Which is more dangerous: Selling a skateboard without a warning label or criticizing the government?
In lieu of a definitive answer, skateboard sellers throughout the realm are rushing to slap stickers on their decks after unprecedented enforcement of a consumer protection law saw one of their own hauled off to jail.
The alleged crime – common practice for decades – that could see Jakrit Jaipleum jailed for a year? Selling skateboards without stickers warning that, yaknow, people could get hurt.
“You don’t need a sticker to know you might fall if you step on a skateboard,” Simon Pellaux said Monday as he printed ones destined for the decks sold at Preduce Skateboard’s Siam Square shop. “Most people won’t read it anyway.”
But the law, however selectively enforced, is the law.

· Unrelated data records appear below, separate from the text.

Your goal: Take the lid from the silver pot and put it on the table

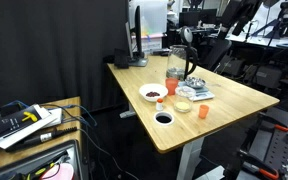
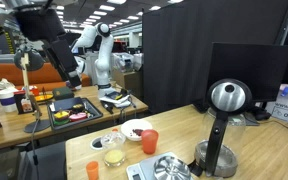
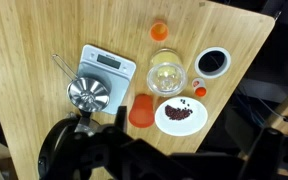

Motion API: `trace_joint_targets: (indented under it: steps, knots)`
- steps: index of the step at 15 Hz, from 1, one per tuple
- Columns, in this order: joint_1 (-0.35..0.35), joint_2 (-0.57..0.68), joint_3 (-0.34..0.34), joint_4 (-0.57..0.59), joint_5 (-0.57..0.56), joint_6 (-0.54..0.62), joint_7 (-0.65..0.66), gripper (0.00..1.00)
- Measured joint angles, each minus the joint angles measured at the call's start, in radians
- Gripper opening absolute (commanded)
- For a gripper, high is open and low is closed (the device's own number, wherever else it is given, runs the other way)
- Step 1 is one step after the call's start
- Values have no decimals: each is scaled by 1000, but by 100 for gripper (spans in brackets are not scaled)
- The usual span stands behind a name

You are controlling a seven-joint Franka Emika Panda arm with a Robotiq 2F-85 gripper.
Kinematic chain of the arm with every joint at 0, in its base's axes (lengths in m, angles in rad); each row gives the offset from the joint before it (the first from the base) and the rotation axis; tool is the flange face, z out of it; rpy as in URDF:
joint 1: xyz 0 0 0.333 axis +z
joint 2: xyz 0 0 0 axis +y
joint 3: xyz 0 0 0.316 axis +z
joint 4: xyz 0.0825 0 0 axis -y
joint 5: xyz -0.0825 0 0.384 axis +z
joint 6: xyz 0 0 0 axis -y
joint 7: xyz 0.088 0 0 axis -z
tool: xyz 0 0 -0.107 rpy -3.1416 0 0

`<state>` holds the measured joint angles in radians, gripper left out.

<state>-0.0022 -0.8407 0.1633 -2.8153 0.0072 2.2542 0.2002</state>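
Wrist view, near edge: gripper (image 3: pixel 102 135) is dark and blurred, so I cannot tell if its fingers are spread or pressed together. Just beyond it stands the silver pot (image 3: pixel 73 101), with the lid (image 3: pixel 90 93) seated on top, knob up, apart from the gripper. The pot is against a kitchen scale (image 3: pixel 111 63). To the side are an orange cup (image 3: pixel 142 110) and a white bowl (image 3: pixel 181 116). Farther off is a black bowl (image 3: pixel 212 62). All are on the light wood counter (image 3: pixel 24 50).

Lid (image 3: pixel 91 93): small, round, silvery, central knob; seated on the pot, just ahead of the pincer (image 3: pixel 101 125) and apart from it.
Silver pot (image 3: pixel 74 102): squat, shiny, upright, closed.
Table (image 3: pixel 44 40): light wood top, spread beneath the pincer.
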Motion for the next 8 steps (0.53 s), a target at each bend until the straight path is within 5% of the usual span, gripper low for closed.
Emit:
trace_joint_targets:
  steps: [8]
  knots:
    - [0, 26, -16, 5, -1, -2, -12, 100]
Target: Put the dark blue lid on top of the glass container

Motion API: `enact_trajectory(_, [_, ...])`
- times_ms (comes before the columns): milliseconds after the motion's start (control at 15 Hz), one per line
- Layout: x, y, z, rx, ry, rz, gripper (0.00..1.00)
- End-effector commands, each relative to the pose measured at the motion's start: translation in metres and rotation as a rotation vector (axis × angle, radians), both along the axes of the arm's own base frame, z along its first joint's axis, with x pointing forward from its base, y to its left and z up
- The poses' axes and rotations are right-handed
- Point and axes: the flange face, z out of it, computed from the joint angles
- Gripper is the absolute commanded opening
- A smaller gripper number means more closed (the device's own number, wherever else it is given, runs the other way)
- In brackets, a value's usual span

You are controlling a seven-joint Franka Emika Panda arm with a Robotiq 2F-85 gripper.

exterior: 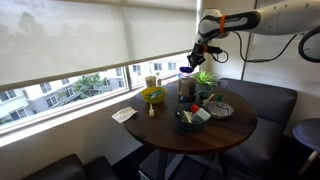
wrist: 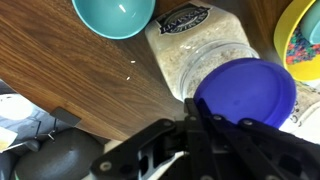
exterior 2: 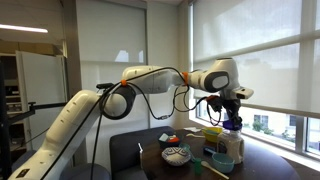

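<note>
My gripper (exterior: 196, 60) is shut on the edge of the dark blue lid (exterior: 194, 69) and holds it in the air just above the glass container (exterior: 186, 88), an upright jar near the middle of the round table. In the wrist view the round lid (wrist: 245, 90) sits in front of my fingers (wrist: 205, 120) and covers part of the jar (wrist: 195, 48), which has pale contents and a label. In an exterior view the gripper (exterior 2: 232, 108) holds the lid (exterior 2: 233, 123) above the table. The jar's mouth is hidden by the lid.
Next to the jar are a yellow-green bowl (exterior: 153, 96), a paper cup (exterior: 152, 81), a small plant (exterior: 205, 77), a patterned plate (exterior: 221, 109), a dark bowl (exterior: 190, 119) and a napkin (exterior: 124, 115). A teal bowl (wrist: 113, 15) lies beside the jar. The window is behind the table.
</note>
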Motion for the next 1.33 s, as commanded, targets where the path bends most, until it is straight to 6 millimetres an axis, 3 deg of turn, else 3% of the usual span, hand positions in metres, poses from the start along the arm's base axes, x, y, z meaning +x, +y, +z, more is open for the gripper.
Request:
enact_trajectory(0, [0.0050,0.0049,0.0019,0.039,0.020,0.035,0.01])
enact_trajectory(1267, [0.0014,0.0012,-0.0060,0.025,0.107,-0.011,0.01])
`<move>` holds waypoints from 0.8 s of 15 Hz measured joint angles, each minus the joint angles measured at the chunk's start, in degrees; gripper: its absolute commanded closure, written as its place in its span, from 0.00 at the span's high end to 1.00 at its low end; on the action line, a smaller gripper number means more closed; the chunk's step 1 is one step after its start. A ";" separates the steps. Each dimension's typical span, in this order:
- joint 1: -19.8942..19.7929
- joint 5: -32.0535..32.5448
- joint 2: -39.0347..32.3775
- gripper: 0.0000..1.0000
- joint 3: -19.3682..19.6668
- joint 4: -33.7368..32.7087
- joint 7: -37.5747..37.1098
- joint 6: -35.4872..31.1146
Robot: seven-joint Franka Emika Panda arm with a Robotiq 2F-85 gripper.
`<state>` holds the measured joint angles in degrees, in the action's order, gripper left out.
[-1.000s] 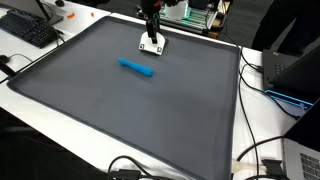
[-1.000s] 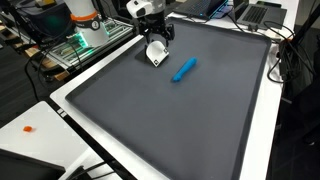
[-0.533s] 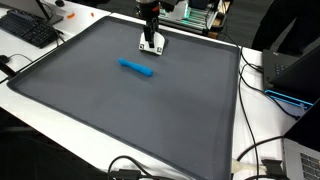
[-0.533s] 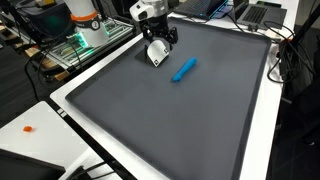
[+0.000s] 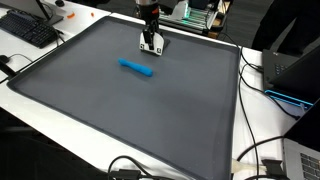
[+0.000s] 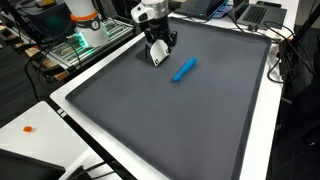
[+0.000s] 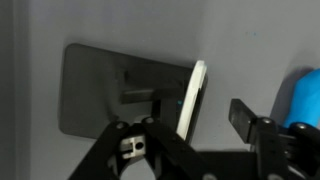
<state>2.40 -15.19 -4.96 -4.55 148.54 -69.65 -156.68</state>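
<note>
Fingers (image 7: 246, 116) of the gripper (image 6: 159, 46) stand wide apart in the wrist view, straddling a thin white plate (image 7: 191, 100) that is up on its edge. A gap shows on either side of it, so the claw is open and, as far as the pictures tell, has hold of nothing. The plate rests on the grey mat (image 5: 120, 110), close to the mat's edge by the arm's base. In an exterior view the white plate (image 5: 152, 43) is only a small pale patch right under the claw. A blue marker (image 5: 137, 68) lies flat further in toward the mat's middle, near the plate but clear of it. Whether the plate stands freely or leans on something cannot be told from the wrist view. It looks light, stiff and smooth, probably plastic or card, so it would likely tip at a slight nudge and slide between hard pads if pinched near a corner. The sounder hold seems to be across its two broad faces, pads flat and about halfway along the upper edge, closing gently. Its thin rim offers little to grip, and the mat looks slightly soft, which may steady the lower edge.
</note>
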 measured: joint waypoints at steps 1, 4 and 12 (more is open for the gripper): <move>0.03 0.00 -0.06 0.31 0.04 0.00 -0.23 -0.08; 0.18 0.00 -0.27 0.08 0.21 -0.01 -1.29 -0.38; 0.57 0.81 -0.41 0.01 0.96 -0.69 -6.14 -0.39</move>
<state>2.96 -14.38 -5.37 -3.60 147.85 -75.78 -157.07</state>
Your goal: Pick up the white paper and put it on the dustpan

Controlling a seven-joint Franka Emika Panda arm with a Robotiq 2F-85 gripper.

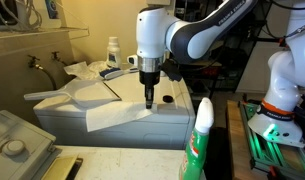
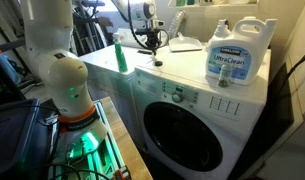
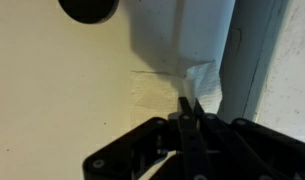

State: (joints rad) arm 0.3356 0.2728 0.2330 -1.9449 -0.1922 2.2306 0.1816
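Laundry machinery is filling the room: a white front-loading washer [image 2: 197, 105] is standing with its round door [image 2: 182, 130] facing out, and its flat white top [image 1: 177, 108] is serving as the work surface. On that top, the dustpan [image 1: 90, 92] is lying with its handle pointing away from the arm and its thin dark strip along the edge nearest the gripper [image 1: 149, 101]. The white paper [image 1: 117, 116] is lying just beside the dustpan, on the side towards the washer's front edge, not yet on the scoop. The gripper is pointing straight down at the paper's far corner, right by the dustpan's dark strip; in the wrist view its fingers are drawn together to a narrow tip and are pinching a raised bit of the sheet. A crumpled white wad [image 1: 80, 70] and a small white bottle [image 1: 113, 50] are sitting behind the dustpan, towards the wall. A small dark round object [image 1: 168, 99] is resting beyond the gripper from the dustpan. A large detergent jug [image 2: 232, 62] is standing well apart from the dustpan at the washer's back corner, and a green spray bottle [image 1: 200, 140] is standing near the front edge. Green light [image 2: 80, 142] is glowing at the arm's base beside the washer.
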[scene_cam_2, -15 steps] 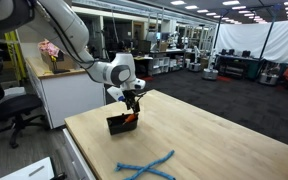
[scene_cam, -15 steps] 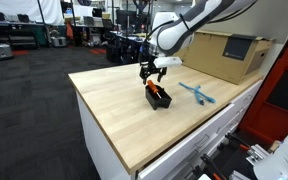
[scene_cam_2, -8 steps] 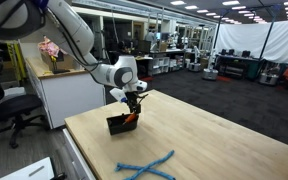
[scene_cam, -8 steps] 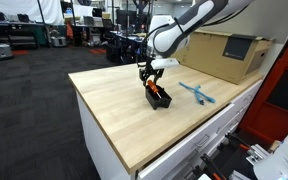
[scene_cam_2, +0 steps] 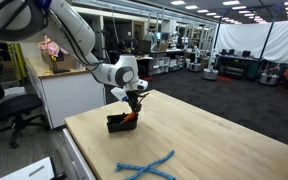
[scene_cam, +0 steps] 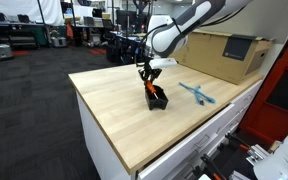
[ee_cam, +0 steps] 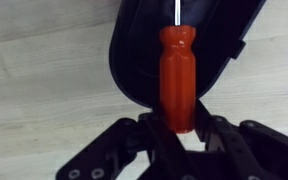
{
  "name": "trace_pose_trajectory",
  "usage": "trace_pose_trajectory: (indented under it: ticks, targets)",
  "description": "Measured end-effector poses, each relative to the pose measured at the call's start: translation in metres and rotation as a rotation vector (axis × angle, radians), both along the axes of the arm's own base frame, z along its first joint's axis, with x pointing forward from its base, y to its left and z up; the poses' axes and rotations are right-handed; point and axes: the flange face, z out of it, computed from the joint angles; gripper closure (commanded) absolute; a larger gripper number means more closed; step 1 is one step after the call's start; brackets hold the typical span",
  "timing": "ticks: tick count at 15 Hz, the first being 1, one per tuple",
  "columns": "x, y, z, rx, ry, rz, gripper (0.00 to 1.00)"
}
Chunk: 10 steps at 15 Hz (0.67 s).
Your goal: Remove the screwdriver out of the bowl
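Note:
The screwdriver [ee_cam: 178,75] has an orange handle and a thin pale shaft that runs into the bowl [ee_cam: 134,55], a black boxy container on the wooden table. In the wrist view my gripper [ee_cam: 181,132] is shut on the lower end of the orange handle, a finger pressed against each side. In both exterior views the gripper [scene_cam: 150,86] [scene_cam_2: 132,108] hangs straight down over the bowl [scene_cam: 159,99] [scene_cam_2: 118,124], with the orange handle [scene_cam: 155,93] [scene_cam_2: 129,116] showing at its top edge. The shaft's tip is hidden inside the bowl.
A light blue tool [scene_cam: 197,93] [scene_cam_2: 146,165] lies on the table [scene_cam: 114,105] beside the bowl. A large cardboard box [scene_cam: 227,52] stands at the table's back edge. The table's edges drop off close by; office furniture fills the room behind.
The jaws have gone from wide open to shut on the screwdriver's handle. The arm has barely moved over the bowl.

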Motion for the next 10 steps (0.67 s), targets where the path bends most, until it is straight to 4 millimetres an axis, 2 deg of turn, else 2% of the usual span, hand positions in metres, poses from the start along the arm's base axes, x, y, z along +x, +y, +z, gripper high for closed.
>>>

“It is actually the law, even if we didn’t know about it, so we’ll add those stickers,” he added.
Simon declined to address speculation carving through the community that Jakrit’s real crime was pissing off the wrong people.
Coincidentally or not, Jakrit and his Rize-Style Skateboard shop in Chai Nat province drew fame late last year when they started selling decks assaulting the leadership of Prime Minister Gen. Prayuth Chan-o-cha, the famously thin-skinned former army chief who seized power seven years ago.
Those decks along with skate-related protests against Prayuth’s ongoing rule (a label for skaters would warn of persistent, subversive tendencies) drew a flicker of international media attention and then, months later, police to Jakrit’s door. To show they meant business, they confiscated his inventory of skateboards.
Jakrit said he was free on bail Friday after being charged with violating the Consumer Protection Act, which says failure to slap a warning label on designated goods “which may be harmful to health” can be punished with a THB50,000 (US$1,600) fine and six months in prison. Manufacturers or importers face up to a year and a THB100,000 fine.
As of publication time, Jakrit had not responded to messages seeking comment.
Mongkorn Timkul, who runs the Head Rock Skate Shop in Hua Hin and has written about Thailand’s skating renaissance in this space, wants to have fun with labels that show “dudes with their legs amputated.”
In the meantime, he’s settled for perfunctory warnings similar to those of Pellaux, which urge users to wear proper safety equipment and skate in suitable areas under supervision.
Mongkorn said there are better ways to go about improving safety than a sticker.
“I’d understand if there were, say, campaigns to try to enforce wearing safety gear. Maybe get a celeb to promote that kinda thing,” he said. “But arresting dudes just because a bunch of authorities all of a sudden decided that skateboards are dangerous is bullshit.”